The Help Hailey Foundation was formed from a promise my husband and I made to our beautiful baby girl, Hailey Lynn.

Hailey Lynn was born full term and perfectly healthy.  Shortly after bringing her home she began having feeding problems and not gaining weight, but this is not uncommon with new babies.  It wasn’t until she developed RSV and was placed in the hospital that we learned it was much more than just a feeding issue.  Unfortunately at only four weeks old we began our long difficult search for Hailey’s diagnosis.

After four long and stressful stays in the hospitals here in Oklahoma we made the decision to travel to one of the top ranked hospitals in the nation, Texas Children’s Hospital in Houston.  She was evaluated and tested by many doctors in every specialty and after weeks in one of the largest, highly ranked hospitals, we were once again told that they did not have any answers and they also didn’t know of any more testing to find answers.

We were devastated, but we were not going to “wait and see” as one doctor had told us.  We began researching all the top doctors and researchers in the country looking for someone who might be able to help us find insight into why our daughter was having feeding problems and developmental delays.  We put together a packet with our daughter’s photo, a letter explaining her illness and our path in the fight for answers, as well as all of her medical information.  The response was amazing with many doctors emailing, sending letters, and some doctors took the time to call me personally.  We were so blessed with the response and the amount of doctors that not only gave us ideas and possible avenues to research, but also wanted to see Hailey in person.

We were excited to make the trip to Baltimore’s John’s Hopkins, a highly recommended hospital.  However after being evaluated and tested by two specialist once again we left with no answers, but pending tests that would take four to six weeks.  We had sent in so many tests and unfortunately we were used to this waiting period.  There were so many times I prepared myself for the diagnosis they were testing for then relieved, yet frustrated, when the results returned normal.   The doctors in Baltimore did not believe Hailey had a mitochondrial disorder, but they also admitted that they did not specialize in Mitochondrial disorders.

From all of the responses we had received the majority of the doctors believed we should get a second opinion on Hailey possibly having a Mitochondrial disorder and because the doctors in Baltimore were not Mitochondrial specialists  we decided instead of heading to the next highly ranked doctor from yet another state that we should first visit a Mitochondrial specialist.

This brought us to the Cleveland Clinic and for the first time in our journey we found a doctor who believed he knew what was causing our child’s developmental problems.  The first words out of his mouth were “So your child has Leigh’s disease.”  This was amazing to finally have someone with answers, but the reality that our daughter had a terminal illness was devastating.

All of the Signs and Symptoms of Leigh’s disease matched our daughter perfectly and it is still hard to believe that it took almost an entire year and multiple specialists in many fields to finally find a possible diagnosis.  It is still only a possible diagnosis because Hailey was never truly diagnosed.  We continued testing Hailey until all possible tests had been made.  Our doctor told us that until further research could be identified we could not know 100% what mutation caused Hailey’s illness.
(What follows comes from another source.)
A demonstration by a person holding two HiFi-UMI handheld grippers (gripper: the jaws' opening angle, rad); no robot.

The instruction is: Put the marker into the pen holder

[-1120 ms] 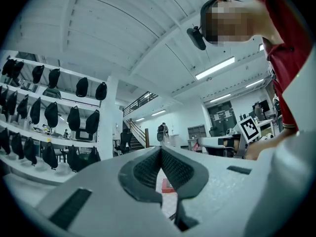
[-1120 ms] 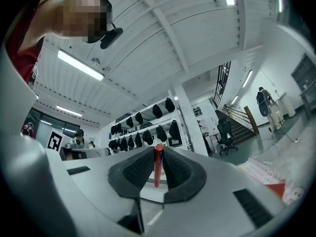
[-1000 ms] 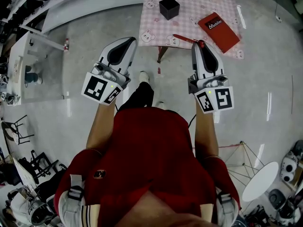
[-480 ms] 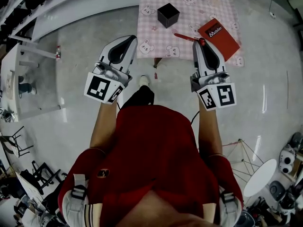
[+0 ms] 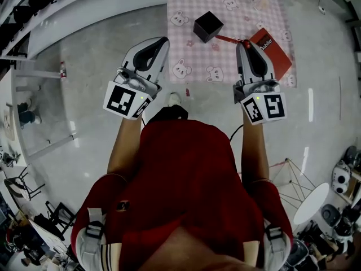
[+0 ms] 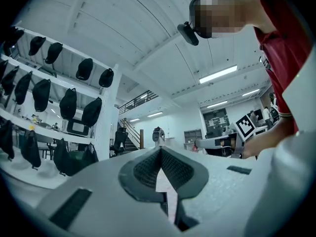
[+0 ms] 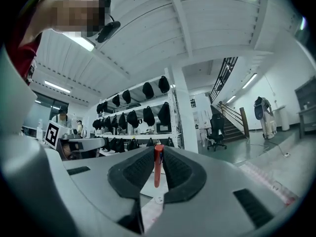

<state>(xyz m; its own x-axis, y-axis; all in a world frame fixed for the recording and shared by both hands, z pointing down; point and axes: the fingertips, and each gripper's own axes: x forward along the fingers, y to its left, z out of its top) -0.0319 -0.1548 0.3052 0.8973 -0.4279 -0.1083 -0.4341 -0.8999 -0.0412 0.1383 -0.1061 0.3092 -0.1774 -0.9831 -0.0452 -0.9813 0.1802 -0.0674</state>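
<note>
A pale polished floor (image 5: 84, 55) spreads below the head camera, and a small table (image 5: 225, 4) under a pink bear-print cloth stands ahead of the person. Nearest in, the left gripper (image 5: 161, 41) hangs over the table's near left edge, its jaws touching at the tips with nothing between them. The right gripper (image 5: 245, 43) is level with it on the other side, and its view shows the jaws drawn narrow onto the red marker (image 7: 157, 164). From above, the marker (image 5: 228, 39) appears pinched near one end, with most of its length jutting sideways toward the black pen holder (image 5: 207, 27) just beyond its free tip. That is probably the main risk. A long overhang on a thin round barrel may swivel or slide in the pads as the wrist turns to stand it upright. The holder looks light and nothing steadies it, so a tip arriving at a slant could knock its rim and push or tip it. Letting go before the tip is inside would likely drop the marker onto the cloth, where it could roll. Farther right, the red notebook (image 5: 276, 52) lies close under the right gripper and a low swing could catch it.
</note>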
Hailey Lynn passed away at the young age of two from probable Leigh’s Disease (a mitochondrial disorder) and it was then that we made our promise to never stop fighting for other children with childhood diseases, and we would continue to raise awareness and funding for Mitochondrial disease. It is our hope that we can help families through access to medical professionals, fundraising to offset the financial burden of treatment and care, provide education and awareness about Mitochondrial disease, promote research funding and connect families living through similar experiences.